Instead of a gaming computer, the last time I had some spare cash, I built a NAS. When I had a little again, but not enough to really build out a high end rig, I got the OLED Deck and immediately bought Factorio. I’d been binging Factorio content, recently found some channels like Dosh Doshington, DocJade, etc and knew I wanted in. For a PC game, that really wants a keyboard and mouse, it plays friggin fantastic on Deck.

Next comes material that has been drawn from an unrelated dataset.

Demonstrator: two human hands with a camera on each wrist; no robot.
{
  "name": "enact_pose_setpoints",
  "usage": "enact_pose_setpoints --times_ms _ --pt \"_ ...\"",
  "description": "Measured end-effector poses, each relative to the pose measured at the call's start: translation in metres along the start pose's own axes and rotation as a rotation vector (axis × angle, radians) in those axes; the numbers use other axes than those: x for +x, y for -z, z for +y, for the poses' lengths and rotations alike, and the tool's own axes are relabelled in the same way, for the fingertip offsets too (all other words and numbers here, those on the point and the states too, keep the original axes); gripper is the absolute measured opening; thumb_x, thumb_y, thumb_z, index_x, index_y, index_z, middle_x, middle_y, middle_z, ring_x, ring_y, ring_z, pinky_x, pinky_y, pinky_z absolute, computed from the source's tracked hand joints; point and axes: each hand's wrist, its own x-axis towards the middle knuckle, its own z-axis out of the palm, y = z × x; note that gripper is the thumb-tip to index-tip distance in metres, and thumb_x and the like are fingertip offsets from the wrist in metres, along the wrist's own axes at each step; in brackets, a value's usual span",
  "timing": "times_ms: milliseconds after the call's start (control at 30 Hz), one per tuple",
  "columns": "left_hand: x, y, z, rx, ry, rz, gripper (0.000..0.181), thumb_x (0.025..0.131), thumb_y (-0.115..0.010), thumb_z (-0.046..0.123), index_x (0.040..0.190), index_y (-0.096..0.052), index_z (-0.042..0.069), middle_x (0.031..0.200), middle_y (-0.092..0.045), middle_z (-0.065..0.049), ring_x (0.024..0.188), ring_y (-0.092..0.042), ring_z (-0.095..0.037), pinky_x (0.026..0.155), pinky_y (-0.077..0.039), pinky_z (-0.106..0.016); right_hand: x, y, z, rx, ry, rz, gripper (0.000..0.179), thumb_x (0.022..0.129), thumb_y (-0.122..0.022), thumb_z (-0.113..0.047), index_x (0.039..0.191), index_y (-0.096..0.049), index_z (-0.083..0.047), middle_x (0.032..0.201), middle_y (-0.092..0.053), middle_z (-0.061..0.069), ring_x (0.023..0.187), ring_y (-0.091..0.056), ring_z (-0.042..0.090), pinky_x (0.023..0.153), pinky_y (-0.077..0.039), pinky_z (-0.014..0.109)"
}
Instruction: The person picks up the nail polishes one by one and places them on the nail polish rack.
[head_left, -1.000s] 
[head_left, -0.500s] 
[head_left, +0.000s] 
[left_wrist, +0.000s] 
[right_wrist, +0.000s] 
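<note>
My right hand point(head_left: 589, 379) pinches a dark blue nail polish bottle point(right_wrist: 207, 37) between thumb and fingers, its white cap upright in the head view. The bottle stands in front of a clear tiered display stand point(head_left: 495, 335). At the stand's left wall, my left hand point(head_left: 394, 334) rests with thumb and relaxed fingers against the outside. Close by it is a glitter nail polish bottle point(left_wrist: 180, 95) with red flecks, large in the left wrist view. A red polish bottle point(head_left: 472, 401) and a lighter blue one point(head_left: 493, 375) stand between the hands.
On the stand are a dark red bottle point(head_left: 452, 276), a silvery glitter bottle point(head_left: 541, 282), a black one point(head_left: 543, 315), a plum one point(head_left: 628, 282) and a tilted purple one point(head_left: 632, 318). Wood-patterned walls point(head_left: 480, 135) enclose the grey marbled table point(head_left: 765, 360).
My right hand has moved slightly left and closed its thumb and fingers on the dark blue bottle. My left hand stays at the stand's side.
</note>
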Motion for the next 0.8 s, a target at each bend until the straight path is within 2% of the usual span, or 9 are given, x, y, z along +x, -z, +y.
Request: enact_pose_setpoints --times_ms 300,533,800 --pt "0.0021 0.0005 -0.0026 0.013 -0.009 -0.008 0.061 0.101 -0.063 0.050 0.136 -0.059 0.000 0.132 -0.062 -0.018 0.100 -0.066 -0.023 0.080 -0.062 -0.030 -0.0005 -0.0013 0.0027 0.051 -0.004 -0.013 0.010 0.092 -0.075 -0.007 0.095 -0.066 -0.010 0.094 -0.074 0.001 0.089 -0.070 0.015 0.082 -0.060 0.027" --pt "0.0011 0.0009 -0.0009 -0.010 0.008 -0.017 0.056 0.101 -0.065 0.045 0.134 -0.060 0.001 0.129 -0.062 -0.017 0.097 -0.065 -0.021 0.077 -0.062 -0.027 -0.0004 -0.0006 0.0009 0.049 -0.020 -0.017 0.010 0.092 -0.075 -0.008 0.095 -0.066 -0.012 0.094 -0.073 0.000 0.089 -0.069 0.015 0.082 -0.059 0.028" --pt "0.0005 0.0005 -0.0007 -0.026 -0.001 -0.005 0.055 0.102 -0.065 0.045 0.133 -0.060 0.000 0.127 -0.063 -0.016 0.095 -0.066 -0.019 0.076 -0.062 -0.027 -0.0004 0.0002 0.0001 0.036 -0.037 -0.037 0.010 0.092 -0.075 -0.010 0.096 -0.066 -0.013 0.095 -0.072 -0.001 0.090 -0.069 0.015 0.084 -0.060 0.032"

More recently, because I was watching SMW romhack players a while back and Pangaea Panga just released Super Dram World 3, I’ve gone all in on learning Kaizo Mario games. Panga’s “Kaizo Kindergarten” is a great intro, along with “2Kaizo2Learn.” “Joy of Kaizo” is a beautiful dedication to Bob Ross’ “Joy of Painting” where level backgrounds are recreations of paintings from actual episodes of the show. It also features difficulty options and the beginner mode is pretty noob friendly. At least for someone like me who hasn’t played SMW since my SNES was hooked up in the 90s. Anyway, if you’ve fond memories of SMW it’s almost a crime not to revisit it and its hacks, either on a Deck or any portable emulator.




As Minnels pointed out, Wube put in work to make the game controller friendly for the Switch. On Deck, the trackpads make it even better. I play with the default settings but, like the OG Steam Controller, the controls are further customizable through Steam’s own interface. There are a few community layouts people seem fond of, which probably map some toggles or whatnot missing from the default layout, but I think it’s incredibly playable as is.
I’ve been on a hiatus from Factorio for about a month now but I’ve set up a dedicated server on the aforementioned NAS. I think I’m going to go another another bender soon and use it as an excuse to learn a little LUA and maybe Grafana as well. I think it’d be fun, once my build is semi-stable, to let it run unpaused even when players aren’t connected and have alerts set up based on the tracked stats. Will see how that pans out.